[Material for the task]

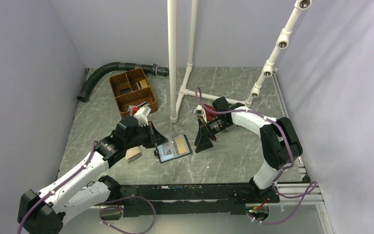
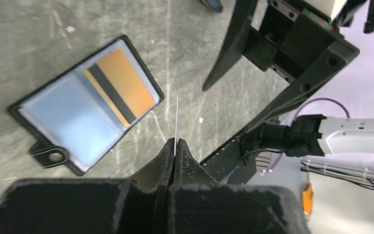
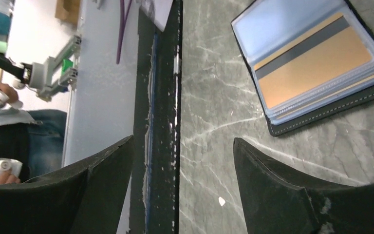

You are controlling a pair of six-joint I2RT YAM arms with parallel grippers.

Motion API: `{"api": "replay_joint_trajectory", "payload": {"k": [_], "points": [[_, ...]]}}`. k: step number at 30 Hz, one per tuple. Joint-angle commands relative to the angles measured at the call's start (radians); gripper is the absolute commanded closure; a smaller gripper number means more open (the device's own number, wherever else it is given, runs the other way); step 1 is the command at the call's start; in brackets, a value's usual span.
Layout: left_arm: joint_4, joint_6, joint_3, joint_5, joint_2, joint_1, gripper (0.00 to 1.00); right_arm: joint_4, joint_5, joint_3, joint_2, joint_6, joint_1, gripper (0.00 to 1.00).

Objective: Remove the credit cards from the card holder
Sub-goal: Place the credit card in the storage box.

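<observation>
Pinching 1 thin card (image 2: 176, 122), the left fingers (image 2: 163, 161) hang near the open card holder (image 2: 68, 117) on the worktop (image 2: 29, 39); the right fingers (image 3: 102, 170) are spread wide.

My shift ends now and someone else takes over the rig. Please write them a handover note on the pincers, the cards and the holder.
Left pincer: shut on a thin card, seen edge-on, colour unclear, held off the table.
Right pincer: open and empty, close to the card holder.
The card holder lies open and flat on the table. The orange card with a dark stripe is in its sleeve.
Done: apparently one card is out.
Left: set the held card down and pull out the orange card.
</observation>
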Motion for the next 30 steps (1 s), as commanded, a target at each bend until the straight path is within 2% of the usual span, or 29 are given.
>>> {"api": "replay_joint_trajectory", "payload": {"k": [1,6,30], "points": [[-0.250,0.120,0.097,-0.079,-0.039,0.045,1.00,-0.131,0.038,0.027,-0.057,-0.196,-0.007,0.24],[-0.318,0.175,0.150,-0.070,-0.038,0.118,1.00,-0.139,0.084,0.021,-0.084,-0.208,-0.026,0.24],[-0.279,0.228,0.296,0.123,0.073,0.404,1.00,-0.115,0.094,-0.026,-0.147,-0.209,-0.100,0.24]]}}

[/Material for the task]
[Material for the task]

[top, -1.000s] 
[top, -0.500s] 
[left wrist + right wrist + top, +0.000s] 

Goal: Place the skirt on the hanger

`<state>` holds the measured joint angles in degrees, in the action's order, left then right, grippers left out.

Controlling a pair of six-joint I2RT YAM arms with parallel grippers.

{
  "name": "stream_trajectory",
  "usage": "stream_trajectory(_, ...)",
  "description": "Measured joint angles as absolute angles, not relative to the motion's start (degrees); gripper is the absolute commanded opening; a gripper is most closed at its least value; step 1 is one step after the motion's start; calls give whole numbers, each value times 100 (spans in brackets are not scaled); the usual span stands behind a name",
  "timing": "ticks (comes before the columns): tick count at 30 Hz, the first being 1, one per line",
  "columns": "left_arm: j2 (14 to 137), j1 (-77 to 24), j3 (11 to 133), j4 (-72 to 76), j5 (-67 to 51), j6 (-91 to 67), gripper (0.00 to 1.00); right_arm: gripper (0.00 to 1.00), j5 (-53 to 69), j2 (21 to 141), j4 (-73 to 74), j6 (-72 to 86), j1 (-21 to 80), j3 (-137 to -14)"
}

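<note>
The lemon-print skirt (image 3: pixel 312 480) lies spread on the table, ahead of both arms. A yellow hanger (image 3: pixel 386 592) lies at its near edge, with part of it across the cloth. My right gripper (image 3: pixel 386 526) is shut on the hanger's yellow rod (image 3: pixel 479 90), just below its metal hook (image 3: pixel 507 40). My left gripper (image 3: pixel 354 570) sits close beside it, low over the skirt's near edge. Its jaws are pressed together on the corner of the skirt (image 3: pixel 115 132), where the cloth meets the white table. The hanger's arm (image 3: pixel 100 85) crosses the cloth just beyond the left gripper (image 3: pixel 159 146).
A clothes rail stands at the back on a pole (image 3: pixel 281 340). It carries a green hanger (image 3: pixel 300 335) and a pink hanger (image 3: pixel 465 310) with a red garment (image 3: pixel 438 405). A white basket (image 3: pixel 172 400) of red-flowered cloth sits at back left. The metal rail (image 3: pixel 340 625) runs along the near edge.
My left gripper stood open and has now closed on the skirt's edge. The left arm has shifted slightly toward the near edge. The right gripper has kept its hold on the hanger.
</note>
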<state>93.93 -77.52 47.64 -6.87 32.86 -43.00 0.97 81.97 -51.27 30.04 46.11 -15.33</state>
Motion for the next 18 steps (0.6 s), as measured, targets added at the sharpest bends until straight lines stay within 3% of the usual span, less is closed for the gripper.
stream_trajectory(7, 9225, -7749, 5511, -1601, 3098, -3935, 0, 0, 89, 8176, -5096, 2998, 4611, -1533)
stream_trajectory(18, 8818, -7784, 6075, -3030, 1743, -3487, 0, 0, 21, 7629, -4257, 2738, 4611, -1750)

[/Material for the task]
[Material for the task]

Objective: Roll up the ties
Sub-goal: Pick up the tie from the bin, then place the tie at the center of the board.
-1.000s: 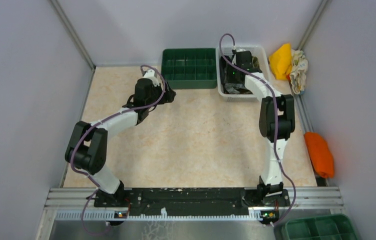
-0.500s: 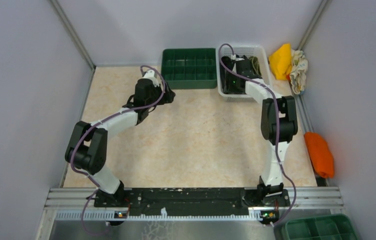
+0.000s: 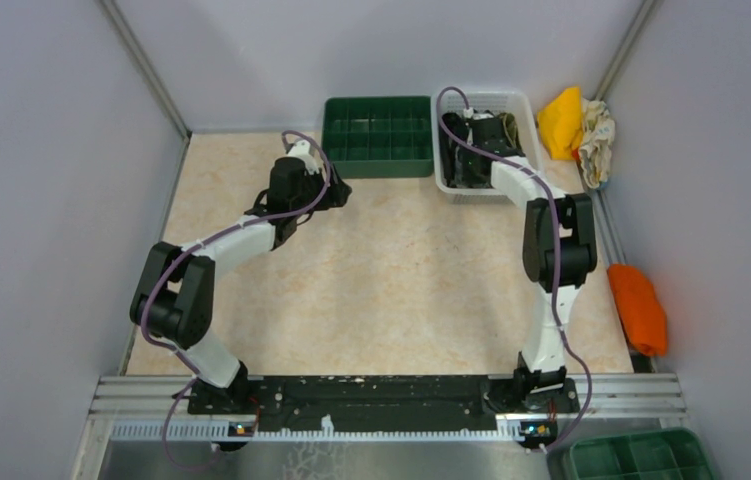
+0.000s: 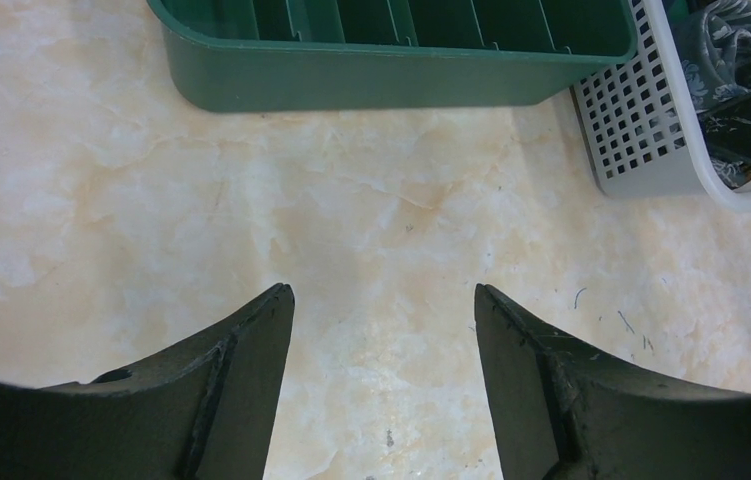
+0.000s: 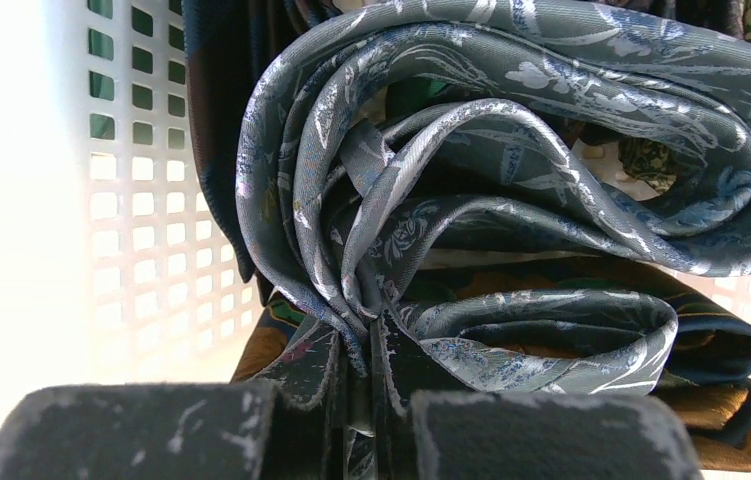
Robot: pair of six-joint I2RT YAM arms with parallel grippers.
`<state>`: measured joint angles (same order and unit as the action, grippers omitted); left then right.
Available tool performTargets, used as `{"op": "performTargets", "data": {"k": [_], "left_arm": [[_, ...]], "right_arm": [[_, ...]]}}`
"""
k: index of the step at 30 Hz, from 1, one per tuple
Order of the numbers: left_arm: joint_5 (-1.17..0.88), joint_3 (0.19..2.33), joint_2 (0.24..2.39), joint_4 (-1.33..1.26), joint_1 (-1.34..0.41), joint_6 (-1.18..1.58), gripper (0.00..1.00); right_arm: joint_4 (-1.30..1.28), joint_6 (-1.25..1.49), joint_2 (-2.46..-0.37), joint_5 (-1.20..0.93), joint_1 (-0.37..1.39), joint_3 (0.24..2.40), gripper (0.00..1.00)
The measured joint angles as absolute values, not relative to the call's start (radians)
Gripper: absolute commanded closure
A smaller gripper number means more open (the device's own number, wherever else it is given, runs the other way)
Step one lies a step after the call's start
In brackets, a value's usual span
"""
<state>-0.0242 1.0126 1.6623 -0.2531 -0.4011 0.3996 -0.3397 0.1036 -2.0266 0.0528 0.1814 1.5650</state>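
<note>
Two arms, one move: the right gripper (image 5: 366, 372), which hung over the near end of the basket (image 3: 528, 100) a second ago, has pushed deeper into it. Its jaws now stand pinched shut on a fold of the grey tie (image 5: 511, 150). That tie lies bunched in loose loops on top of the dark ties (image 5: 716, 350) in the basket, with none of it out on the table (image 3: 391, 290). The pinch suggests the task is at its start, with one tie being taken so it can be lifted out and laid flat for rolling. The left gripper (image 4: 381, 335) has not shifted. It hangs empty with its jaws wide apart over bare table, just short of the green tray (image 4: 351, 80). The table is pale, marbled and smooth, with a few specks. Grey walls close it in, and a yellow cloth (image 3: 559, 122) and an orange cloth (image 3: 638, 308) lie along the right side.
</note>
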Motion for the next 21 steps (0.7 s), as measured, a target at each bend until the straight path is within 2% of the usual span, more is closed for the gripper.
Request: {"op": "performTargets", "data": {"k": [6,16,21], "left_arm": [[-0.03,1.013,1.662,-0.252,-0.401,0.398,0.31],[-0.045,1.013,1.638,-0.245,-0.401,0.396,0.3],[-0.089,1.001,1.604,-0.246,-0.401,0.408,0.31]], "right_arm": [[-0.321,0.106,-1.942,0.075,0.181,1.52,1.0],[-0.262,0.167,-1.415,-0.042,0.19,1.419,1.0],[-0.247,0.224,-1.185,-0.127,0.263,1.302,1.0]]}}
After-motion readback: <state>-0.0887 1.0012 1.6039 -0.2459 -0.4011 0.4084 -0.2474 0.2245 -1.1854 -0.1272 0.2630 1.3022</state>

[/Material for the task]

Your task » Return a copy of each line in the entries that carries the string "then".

Exercise output »
`<state>` holds the measured joint angles in degrees, in the action's order, left then right, grippers left out.
Sub-goal: Pick up the tie from the bin, then place the tie at the center of the board.
`<state>`: measured joint angles (same order and unit as the action, grippers omitted); left then right.

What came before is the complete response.